🤖 AI Summary
Existing music generation models rely on asynchronous text prompts, failing to meet the real-time responsiveness and embodied interaction requirements essential for improvisational performance—thus limiting their applicability in professional musical practice. To address this, we present a real-time human–AI co-creation system built upon a Yamaha Disklavier piano, wherein a human performer and the generative model Aria are coupled as alternating “dialogic agents” in improvisational dialogue.

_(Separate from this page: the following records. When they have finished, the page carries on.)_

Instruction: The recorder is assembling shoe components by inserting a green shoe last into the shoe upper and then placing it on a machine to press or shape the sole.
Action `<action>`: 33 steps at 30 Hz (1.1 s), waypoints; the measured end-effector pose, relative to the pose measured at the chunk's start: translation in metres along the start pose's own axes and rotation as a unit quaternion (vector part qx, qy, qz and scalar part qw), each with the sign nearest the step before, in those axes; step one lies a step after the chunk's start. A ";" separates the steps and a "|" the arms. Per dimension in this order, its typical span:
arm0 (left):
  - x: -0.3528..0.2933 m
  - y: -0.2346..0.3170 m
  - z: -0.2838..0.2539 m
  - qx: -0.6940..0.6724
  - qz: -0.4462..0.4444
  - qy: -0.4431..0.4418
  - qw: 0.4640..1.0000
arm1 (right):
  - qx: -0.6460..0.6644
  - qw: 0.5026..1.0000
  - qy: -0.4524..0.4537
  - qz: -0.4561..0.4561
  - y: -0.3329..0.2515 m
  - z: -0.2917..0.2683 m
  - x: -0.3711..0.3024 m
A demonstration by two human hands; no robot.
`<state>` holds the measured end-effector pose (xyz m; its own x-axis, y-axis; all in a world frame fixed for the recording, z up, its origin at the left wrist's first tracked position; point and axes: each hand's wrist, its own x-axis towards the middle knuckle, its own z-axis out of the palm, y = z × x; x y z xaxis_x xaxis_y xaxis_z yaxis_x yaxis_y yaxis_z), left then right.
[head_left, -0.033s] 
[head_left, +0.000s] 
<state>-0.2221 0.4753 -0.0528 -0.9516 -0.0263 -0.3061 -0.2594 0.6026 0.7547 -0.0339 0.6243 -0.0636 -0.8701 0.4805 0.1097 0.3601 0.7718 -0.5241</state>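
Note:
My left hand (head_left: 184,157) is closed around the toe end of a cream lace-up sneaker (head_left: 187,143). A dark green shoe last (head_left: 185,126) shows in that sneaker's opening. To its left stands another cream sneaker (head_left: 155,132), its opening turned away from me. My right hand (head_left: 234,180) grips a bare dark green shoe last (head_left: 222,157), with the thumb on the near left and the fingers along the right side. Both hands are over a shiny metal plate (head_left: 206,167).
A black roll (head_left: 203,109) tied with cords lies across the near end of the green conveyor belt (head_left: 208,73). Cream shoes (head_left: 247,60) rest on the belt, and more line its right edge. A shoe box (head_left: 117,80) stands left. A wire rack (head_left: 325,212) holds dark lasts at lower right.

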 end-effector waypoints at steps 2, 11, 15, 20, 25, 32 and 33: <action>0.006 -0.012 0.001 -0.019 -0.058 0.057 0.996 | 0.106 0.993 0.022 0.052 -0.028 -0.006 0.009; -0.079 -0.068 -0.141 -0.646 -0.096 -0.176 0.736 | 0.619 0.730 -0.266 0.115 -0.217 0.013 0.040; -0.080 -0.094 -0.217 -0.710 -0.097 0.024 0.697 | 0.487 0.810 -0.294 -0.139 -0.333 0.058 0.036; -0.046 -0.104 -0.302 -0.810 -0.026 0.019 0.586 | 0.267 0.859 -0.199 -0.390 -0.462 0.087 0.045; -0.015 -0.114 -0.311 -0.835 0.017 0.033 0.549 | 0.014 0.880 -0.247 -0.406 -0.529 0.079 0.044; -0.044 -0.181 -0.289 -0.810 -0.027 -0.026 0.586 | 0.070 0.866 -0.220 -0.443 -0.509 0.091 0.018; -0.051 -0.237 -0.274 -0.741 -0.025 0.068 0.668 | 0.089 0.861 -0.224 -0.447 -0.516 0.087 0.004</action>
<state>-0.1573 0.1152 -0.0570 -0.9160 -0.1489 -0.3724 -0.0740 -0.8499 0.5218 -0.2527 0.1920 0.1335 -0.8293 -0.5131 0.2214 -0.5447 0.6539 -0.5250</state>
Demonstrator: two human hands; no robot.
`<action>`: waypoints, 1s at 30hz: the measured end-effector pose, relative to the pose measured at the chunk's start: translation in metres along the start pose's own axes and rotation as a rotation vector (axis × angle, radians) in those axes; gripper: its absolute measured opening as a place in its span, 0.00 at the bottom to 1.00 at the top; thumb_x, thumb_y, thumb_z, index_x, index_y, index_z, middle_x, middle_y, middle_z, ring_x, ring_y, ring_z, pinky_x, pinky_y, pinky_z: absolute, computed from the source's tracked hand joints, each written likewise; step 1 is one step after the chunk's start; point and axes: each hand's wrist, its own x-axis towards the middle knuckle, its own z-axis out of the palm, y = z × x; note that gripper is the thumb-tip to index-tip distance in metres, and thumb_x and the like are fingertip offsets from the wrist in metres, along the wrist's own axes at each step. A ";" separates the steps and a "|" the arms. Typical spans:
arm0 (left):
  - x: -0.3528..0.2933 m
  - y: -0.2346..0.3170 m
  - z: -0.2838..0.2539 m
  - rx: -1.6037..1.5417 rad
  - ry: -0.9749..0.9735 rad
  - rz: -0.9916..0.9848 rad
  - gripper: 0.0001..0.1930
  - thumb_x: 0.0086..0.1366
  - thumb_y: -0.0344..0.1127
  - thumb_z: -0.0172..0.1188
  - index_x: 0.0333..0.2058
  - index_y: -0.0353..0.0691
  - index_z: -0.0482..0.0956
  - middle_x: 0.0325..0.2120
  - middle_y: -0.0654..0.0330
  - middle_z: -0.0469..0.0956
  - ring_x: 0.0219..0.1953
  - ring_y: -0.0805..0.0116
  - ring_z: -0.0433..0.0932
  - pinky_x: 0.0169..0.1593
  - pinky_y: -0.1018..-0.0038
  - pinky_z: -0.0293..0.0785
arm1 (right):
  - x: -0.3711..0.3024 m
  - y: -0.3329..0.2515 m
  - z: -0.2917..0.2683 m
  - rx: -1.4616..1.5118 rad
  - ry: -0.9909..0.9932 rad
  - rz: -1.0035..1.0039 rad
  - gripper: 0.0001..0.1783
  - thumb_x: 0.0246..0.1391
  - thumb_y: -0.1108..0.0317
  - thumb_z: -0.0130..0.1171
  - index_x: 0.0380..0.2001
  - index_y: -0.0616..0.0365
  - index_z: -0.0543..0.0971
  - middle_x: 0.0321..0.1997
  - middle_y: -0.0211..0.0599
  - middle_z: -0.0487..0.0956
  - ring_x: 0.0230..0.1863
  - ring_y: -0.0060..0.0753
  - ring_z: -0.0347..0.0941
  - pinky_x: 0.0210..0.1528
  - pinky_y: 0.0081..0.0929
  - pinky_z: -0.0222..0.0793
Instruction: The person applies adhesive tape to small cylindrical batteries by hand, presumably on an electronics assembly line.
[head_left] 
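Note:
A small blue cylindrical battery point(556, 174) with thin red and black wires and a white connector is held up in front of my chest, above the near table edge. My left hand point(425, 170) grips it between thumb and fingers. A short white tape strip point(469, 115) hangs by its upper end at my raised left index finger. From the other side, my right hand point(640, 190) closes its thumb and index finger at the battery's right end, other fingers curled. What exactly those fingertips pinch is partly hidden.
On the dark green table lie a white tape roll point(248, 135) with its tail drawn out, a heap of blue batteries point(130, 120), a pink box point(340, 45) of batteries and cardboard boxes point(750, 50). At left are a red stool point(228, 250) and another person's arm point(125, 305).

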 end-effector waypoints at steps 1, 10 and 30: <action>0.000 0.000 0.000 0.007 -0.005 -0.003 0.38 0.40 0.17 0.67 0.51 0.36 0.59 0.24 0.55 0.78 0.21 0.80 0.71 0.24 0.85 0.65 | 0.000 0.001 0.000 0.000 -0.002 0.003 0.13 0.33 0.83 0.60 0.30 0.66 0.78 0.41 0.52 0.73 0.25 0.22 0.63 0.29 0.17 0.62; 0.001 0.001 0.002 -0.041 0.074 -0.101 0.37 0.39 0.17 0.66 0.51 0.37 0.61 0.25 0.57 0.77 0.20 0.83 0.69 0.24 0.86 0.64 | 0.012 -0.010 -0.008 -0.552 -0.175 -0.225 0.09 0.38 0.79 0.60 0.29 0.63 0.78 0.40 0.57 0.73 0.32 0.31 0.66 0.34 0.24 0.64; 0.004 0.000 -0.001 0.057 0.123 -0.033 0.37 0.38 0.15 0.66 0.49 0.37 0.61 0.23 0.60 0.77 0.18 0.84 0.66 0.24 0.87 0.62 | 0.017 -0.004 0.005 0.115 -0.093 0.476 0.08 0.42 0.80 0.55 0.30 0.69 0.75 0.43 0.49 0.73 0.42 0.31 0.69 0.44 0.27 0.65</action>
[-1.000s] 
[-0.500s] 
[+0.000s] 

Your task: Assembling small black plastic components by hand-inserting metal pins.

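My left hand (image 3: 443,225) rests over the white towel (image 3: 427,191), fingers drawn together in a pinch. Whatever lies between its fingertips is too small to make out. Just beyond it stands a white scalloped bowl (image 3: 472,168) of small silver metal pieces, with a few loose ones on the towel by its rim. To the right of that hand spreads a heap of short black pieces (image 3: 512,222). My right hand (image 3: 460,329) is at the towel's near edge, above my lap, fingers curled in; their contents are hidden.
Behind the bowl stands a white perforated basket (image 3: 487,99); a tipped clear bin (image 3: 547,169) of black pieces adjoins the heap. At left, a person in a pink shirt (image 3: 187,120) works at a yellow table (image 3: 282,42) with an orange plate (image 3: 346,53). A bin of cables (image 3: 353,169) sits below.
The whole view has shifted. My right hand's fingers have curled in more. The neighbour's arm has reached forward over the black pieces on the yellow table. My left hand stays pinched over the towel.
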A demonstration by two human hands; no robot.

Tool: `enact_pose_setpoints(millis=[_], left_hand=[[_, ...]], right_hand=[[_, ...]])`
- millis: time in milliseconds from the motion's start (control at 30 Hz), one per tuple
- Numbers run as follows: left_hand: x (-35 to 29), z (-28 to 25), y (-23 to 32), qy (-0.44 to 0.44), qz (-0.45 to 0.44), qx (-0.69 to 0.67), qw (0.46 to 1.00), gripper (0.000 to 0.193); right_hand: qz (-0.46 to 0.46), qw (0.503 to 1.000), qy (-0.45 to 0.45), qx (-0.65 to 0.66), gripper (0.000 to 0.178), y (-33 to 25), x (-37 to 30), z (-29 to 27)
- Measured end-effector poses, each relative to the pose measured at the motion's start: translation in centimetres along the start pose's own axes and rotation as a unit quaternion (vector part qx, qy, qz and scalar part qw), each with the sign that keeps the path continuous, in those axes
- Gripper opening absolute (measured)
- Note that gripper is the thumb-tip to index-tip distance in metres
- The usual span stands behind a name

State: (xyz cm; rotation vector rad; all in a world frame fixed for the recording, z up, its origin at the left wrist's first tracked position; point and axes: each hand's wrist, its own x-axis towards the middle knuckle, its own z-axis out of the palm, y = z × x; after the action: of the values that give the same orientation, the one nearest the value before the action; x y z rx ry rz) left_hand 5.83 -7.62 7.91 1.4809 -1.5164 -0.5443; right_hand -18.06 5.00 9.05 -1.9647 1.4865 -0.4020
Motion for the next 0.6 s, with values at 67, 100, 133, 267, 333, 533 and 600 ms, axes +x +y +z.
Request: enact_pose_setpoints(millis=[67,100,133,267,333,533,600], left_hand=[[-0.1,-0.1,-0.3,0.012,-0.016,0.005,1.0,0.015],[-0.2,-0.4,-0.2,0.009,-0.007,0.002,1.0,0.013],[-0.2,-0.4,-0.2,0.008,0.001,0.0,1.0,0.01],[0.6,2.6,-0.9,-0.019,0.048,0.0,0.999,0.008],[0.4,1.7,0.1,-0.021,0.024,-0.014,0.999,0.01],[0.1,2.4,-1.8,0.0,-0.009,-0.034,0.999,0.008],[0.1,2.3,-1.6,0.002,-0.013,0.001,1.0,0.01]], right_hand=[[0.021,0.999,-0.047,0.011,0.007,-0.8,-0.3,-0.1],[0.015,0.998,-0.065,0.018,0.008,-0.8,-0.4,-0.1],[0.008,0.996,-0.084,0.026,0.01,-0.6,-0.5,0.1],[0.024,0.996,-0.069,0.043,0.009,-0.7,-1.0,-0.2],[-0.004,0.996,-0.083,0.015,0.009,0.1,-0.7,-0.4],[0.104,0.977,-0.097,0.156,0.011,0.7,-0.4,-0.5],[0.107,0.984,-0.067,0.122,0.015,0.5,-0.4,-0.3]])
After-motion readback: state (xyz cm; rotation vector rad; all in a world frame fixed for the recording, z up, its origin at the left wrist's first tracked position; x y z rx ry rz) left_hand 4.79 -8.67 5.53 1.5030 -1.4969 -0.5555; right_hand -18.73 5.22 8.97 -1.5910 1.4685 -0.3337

The system integrates low-latency audio triggering, real-time MIDI transcription, and style-aware phrase generation to achieve millisecond-scale response times and semantically coherent turn-taking. Experimental evaluation demonstrates that the AI maintains musical coherence, stylistic adaptability, and expressive nuance when generating performances directly on an acoustic piano. This work establishes the first embodied, synchronous, and instrument-native paradigm for human–machine musical co-creation.
📝 Abstract
While generative models for music composition are increasingly capable, their adoption by musicians is hindered by text-prompting, an asynchronous workflow disconnected from the embodied, responsive nature of instrumental performance. To address this, we introduce Aria-Duet, an interactive system facilitating a real-time musical duet between a human pianist and Aria, a state-of-the-art generative model, using a Yamaha Disklavier as a shared physical interface. The framework enables a turn-taking collaboration: the user performs, signals a handover, and the model generates a coherent continuation performed acoustically on the piano. Beyond describing the technical architecture enabling this low-latency interaction, we analyze the system's output from a musicological perspective, finding the model can maintain stylistic semantics and develop coherent phrasal ideas, demonstrating that such embodied systems can engage in musically sophisticated dialogue and open a promising new path for human-AI co-creation.